In its latest food security outlook covering the February to September 2023 period, FEWS NET noted that during January and February most northern areas of the country received good rainfall. This led to the enhancement of crop conditions and improved production prospects.

However, in most southern areas, especially Masvingo, Matabeleland South, parts of Manicaland and Midlands and also Matabeleland North Province, rainfall was erratic and poorly distributed, negatively impacting agricultural activities, according to FEWS NET.

“Normal to above-normal rainfall is expected across the country through March, which is likely to support average crop production if it is well distributed across the remainder of the season. Crop recovery is expected in typical deficit-producing areas that recorded earlier dry spells. However, affected areas may record lower-than-expected yields,” FEWS NET said in its update.

“The 2022/23 cropped area for maize and small grains in some southern areas is likely to be below last year, though likely near-normal. The potential area reflects poor rainfall progression in some areas, as well as access challenges to crop inputs. Crop input prices are expected to remain significantly above average both in United States dollars (US$) and Zimbabwe dollars (Zim dollar).”

According to FEWS NET, surplus-producing and some typical deficit-producing locations should see stable US dollar maize grain prices.

However, due to limited availability, poor road conditions and expensive fuel and shipping expenses, isolated places may have higher prices.

After the harvest in April/May, maize grain prices are expected to drop before rising through September as own-produced stocks deplete and market demand rises.

Parallel market exchange rates will keep Zim dollar maize prices above normal in most markets throughout the projection period.
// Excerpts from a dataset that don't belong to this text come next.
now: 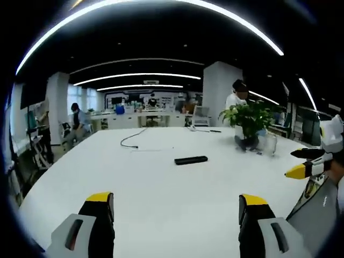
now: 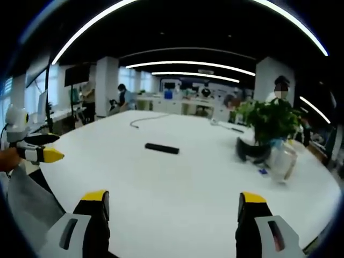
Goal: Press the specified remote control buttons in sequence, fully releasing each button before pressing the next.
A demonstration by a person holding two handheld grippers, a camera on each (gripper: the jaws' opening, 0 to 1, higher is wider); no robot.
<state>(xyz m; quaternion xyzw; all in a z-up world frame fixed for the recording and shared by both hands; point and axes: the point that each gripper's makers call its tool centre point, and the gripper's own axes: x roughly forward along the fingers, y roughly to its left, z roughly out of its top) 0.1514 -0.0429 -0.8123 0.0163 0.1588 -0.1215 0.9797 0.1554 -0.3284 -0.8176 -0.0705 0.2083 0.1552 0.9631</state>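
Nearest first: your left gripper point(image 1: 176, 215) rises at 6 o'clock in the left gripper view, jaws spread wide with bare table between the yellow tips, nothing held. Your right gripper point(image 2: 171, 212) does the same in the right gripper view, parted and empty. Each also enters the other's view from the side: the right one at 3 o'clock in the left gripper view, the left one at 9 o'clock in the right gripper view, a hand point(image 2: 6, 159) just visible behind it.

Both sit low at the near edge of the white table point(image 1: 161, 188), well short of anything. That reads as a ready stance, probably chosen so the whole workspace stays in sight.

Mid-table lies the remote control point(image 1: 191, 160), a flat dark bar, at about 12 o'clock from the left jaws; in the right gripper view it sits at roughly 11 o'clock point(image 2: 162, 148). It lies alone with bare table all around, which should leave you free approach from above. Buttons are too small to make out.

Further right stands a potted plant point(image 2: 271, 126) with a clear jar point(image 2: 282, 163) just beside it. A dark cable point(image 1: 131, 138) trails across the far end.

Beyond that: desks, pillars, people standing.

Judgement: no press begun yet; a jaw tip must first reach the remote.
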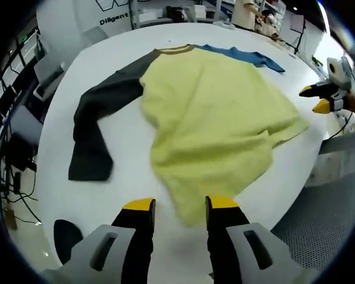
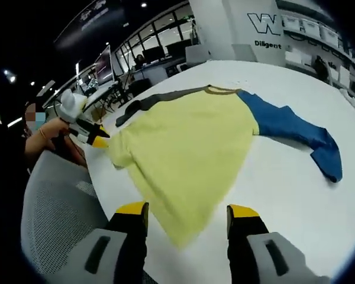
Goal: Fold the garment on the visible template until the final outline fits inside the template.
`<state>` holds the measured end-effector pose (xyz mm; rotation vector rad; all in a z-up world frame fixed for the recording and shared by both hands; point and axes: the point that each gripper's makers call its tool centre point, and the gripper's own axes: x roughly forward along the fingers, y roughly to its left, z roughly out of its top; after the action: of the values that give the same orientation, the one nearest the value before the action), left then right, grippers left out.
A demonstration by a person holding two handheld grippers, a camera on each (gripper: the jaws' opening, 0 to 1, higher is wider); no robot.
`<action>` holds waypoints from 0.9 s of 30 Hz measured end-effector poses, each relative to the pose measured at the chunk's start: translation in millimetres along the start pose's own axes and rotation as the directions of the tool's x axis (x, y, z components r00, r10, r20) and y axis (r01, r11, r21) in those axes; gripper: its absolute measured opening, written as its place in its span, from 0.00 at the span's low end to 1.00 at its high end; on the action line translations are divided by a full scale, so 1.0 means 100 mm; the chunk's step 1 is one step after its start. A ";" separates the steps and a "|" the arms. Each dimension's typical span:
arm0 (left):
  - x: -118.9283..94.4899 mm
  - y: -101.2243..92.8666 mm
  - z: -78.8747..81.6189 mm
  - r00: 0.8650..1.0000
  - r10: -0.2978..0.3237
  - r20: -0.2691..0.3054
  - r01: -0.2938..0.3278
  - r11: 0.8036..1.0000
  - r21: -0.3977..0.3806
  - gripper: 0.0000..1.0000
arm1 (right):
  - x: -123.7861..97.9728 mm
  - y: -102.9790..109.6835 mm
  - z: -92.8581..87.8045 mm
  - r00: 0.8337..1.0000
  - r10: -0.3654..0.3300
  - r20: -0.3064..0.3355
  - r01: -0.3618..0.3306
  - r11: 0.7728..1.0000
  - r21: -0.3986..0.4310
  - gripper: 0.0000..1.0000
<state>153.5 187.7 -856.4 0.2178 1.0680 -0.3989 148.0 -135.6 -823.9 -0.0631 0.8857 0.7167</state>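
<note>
Soft yellow garment [image 1: 216, 121] spread rumpled on smooth white tabletop [image 1: 112, 189], hem just beyond yellow-tipped fingers [image 1: 139, 208]. Left gripper [image 1: 180, 208] and right gripper [image 2: 186, 213] gaping, empty

My white round table [image 1: 130, 177] carries one garment: a shirt [image 1: 219, 118] with a yellow body, spread flat but rumpled, hem corner toward me in the left gripper view. Its dark grey sleeve [image 1: 94, 130] lies flat on the tabletop to the left, bent toward me. Its blue sleeve [image 2: 296, 133] lies flat too, running right in the right gripper view. Brownish collar [image 2: 220, 90] sits at the far side.
</note>
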 end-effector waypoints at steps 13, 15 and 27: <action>0.01 0.00 -0.11 0.999 0.049 -0.017 -0.050 0.991 -0.124 0.28 | 0.06 -0.08 -0.28 0.986 -0.135 -0.097 0.155 0.959 0.238 0.43; 0.01 0.01 -0.11 0.998 0.066 -0.012 -0.067 0.990 -0.122 0.26 | 0.08 -0.07 -0.30 0.985 -0.140 -0.100 0.159 0.963 0.218 0.41; 0.02 -0.07 -0.12 0.995 0.087 -0.046 -0.093 0.983 -0.158 0.13 | 0.16 -0.04 -0.48 0.948 -0.237 -0.212 0.282 0.933 0.222 0.21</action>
<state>141.8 184.9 -863.3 0.1307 1.1183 -0.2272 124.2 -146.1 -867.1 -0.0214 1.1139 0.3501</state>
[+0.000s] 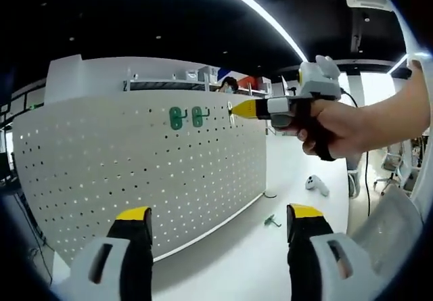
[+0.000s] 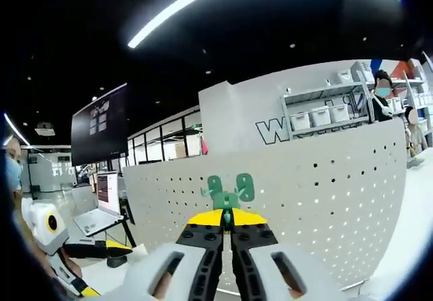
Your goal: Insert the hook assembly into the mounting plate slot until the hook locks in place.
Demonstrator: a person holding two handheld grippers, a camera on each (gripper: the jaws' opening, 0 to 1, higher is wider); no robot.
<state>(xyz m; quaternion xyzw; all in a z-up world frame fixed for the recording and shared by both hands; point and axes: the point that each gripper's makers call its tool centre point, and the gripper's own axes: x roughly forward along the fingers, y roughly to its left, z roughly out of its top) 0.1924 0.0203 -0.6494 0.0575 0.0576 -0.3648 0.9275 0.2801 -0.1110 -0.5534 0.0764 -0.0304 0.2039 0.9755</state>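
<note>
The white perforated metal mounting plate (image 1: pixel 135 172) stands upright on the white worktop (image 1: pixel 270 247). Left of the plate's top centre, two green plastic hooks (image 1: pixel 176 118) hang side by side in its holes. In the left gripper view, the left gripper (image 1: pixel 220 223) has its jaws spread, nothing between them, over open worktop below the plate. Right of the hung hooks, the right gripper (image 2: pixel 228 220) pinches a third green hook assembly (image 2: pixel 226 203), its long axis pointing straight at the plate. A spare green hook (image 1: pixel 272 221) lies on the worktop beyond the plate's right edge.
</note>
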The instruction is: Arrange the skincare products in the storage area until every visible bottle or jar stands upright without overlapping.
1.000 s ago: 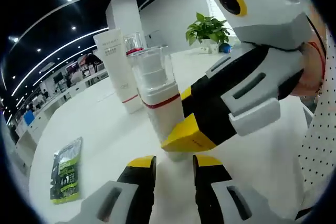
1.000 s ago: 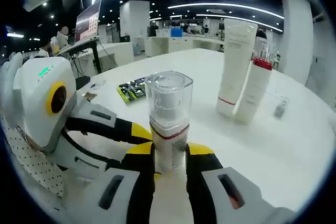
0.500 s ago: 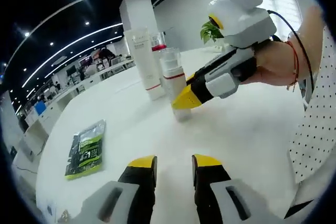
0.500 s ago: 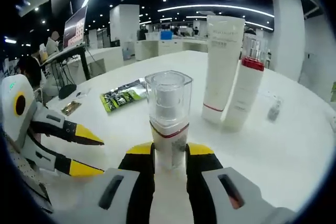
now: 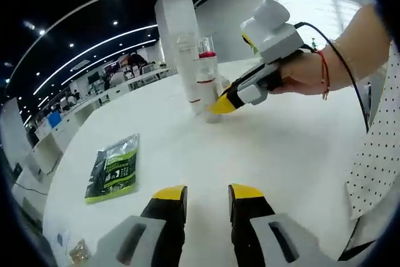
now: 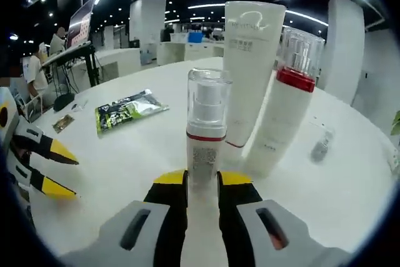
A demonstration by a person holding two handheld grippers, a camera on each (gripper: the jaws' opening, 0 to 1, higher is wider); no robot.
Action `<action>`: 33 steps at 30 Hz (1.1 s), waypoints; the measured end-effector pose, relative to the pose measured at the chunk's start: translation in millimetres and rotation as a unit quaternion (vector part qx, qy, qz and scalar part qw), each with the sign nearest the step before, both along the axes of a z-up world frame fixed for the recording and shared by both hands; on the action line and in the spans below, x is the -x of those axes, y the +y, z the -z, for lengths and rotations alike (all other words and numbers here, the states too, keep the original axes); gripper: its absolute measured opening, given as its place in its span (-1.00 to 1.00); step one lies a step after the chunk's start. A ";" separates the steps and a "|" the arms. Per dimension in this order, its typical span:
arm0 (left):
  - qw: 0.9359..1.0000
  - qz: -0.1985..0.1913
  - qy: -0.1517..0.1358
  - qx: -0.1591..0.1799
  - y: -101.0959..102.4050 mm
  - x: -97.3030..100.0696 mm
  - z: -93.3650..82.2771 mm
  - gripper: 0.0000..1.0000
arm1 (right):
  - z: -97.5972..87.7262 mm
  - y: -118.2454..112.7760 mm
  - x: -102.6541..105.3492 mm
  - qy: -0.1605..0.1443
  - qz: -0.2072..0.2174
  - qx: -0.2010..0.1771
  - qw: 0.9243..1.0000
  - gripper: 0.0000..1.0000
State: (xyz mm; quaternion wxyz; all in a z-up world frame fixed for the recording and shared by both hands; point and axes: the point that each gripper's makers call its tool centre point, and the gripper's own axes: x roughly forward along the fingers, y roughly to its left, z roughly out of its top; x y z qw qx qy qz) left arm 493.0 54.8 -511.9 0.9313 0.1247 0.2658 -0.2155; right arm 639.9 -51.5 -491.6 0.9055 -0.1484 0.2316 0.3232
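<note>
**Three skincare containers upright, one pinched by the right gripper**

Three skincare containers stand on the white bench (image 6: 350,198), all with their long axes vertical and their caps pointing up. The pump bottle (image 6: 207,130), white with a clear cap and a thin red band, sits between the fingers (image 6: 170,187) of the right gripper (image 6: 194,182), which pinch its base from both sides. Just beyond those fingers and slightly to their right stands the tall white tube (image 6: 251,74), cap end down on the bench. Further right, just beside the tube, is the red-collared bottle (image 6: 282,112) with a clear top; whether it touches the tube cannot be told.

One green sachet (image 6: 127,109) lies flat on the bench, ahead and to the left of the right gripper's fingers. One small grey item (image 6: 319,149) lies to the right of the red-collared bottle, too blurred to identify.

In the left gripper view, the left gripper (image 5: 200,193) holds nothing; its fingers (image 5: 169,194) stand slightly apart over bare bench. Far ahead of them the right gripper (image 5: 232,98) comes in from the right, held by a hand (image 5: 306,73), its yellow tips at the group of containers. The tall white tube (image 5: 189,60) and the red-collared bottle (image 5: 207,70) show there upright and close together. The green sachet (image 5: 114,167) lies ahead and to the left of the left fingers.
</note>
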 end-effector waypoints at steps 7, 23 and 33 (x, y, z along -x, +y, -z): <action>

“Maize meal supply across the country is expected to be normal throughout the outlook period. Commercial millers are likely to continue relying on either GMB purchases or their own imports of maize grain through March/April,” FEWS NET said.

“With the start of the harvests in April, maize grain imports are likely to stop or be suspended. The government is likely to maintain the suspension of maize meal imports instituted in November 2022 to protect local millers from cheap imports.”

FEWS NET also indicated: “Maize meal prices in US$ are expected to remain normal through the outlook period; however, prices in Zim dollars will be above average due to the influence of the parallel market exchange rates.”

FEWS NET predicts that agricultural labour opportunities are expected to improve with the favourable rainfall forecast through March across the country, but liquidity challenges and the below-normal 2022 harvest will limit cash and in-kind payments.

“Labour opportunities and rates may also improve during the post-harvest period as some middle/better-off households use crop sale proceeds to pay in cash or in-kind. Non-agricultural labour opportunities and wage rates are expected to remain below average levels throughout the outlook period,” FEWS NET noted.

In terms of livestock, FEWS NET said: “Water access and availability for livestock and other livelihoods are expected to improve across the country through the end of the rainy season. However, rivers and reservoirs in some drier parts of the country are expected to be below normal levels, negatively impacting availability and access during the dry season.”

It added: “However, beyond the rainy season, pasture conditions in arid areas are likely to quickly deteriorate. Livestock disease prevalence will likely remain high due to above-average prices and limited access to drugs. Income from livestock sales will continue to be impacted by liquidity challenges, poor demand, and poor care practices that impact livestock body conditions.”